Data excerpts:
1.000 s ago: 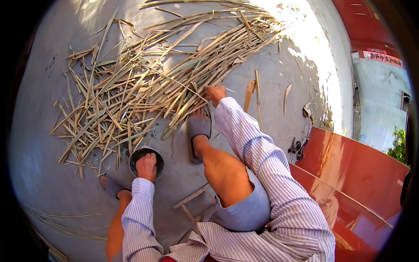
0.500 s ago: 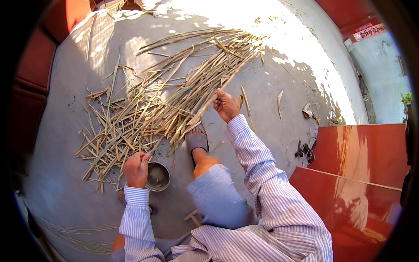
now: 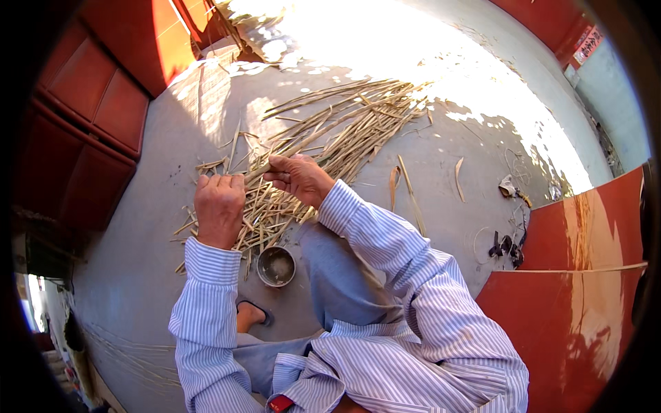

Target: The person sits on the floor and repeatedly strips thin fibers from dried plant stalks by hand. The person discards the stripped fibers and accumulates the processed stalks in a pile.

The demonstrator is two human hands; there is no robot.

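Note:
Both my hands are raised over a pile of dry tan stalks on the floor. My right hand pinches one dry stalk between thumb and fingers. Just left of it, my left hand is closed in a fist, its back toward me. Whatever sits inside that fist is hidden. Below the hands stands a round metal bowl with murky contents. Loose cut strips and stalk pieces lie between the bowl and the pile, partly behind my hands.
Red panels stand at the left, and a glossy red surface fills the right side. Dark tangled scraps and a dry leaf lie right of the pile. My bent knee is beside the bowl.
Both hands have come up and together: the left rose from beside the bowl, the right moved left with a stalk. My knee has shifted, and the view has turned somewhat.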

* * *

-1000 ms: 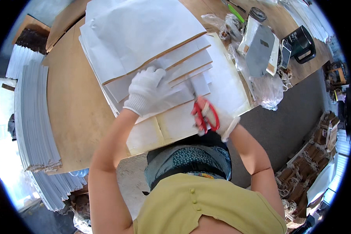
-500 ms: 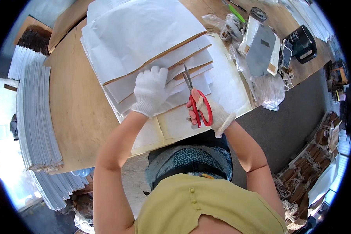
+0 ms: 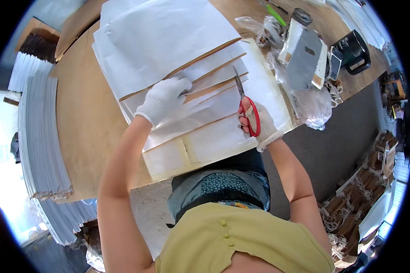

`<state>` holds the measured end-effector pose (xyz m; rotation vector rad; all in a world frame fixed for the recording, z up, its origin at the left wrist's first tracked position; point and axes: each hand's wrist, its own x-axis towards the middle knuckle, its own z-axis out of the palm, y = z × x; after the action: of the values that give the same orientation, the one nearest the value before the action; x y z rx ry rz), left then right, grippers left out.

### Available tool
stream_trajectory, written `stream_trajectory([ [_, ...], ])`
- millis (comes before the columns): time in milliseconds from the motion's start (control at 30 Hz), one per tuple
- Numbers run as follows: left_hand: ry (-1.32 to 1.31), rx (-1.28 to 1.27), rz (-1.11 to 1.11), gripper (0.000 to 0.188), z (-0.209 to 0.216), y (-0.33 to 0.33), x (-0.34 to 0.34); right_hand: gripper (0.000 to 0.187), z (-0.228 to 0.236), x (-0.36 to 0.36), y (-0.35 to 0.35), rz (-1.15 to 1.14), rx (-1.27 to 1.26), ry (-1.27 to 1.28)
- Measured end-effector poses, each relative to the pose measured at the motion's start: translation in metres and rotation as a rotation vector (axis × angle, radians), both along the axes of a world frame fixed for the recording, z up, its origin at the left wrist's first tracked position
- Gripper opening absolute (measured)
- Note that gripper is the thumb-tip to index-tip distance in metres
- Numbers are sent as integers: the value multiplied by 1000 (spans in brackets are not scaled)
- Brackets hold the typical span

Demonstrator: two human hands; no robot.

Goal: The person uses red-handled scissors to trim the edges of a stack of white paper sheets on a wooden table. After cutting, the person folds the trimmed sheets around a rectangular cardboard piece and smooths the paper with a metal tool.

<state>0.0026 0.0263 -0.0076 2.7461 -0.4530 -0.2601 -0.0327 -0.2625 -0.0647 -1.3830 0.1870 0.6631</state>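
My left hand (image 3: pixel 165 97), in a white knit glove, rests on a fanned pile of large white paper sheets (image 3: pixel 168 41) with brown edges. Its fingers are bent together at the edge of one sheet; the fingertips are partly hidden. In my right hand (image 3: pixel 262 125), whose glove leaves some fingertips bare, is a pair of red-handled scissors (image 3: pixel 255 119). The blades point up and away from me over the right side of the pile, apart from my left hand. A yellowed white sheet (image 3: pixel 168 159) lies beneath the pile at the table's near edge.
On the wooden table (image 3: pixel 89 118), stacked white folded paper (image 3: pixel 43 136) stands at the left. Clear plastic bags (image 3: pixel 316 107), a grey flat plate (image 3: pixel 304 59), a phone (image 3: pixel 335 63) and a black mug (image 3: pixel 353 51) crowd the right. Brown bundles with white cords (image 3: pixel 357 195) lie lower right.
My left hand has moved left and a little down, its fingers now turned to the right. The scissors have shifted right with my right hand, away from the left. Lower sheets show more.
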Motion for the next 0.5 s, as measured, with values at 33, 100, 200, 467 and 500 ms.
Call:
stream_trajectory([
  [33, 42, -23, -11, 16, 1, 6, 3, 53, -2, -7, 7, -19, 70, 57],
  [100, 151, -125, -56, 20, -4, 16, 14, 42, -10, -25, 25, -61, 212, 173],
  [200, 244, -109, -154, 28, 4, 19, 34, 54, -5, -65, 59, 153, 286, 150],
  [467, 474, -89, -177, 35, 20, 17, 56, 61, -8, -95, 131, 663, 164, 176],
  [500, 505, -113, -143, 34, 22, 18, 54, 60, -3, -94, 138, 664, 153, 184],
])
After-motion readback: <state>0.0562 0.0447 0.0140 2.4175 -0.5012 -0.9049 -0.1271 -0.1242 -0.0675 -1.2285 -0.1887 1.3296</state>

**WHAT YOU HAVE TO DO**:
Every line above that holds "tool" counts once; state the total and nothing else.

**PROBLEM SOLUTION**:
2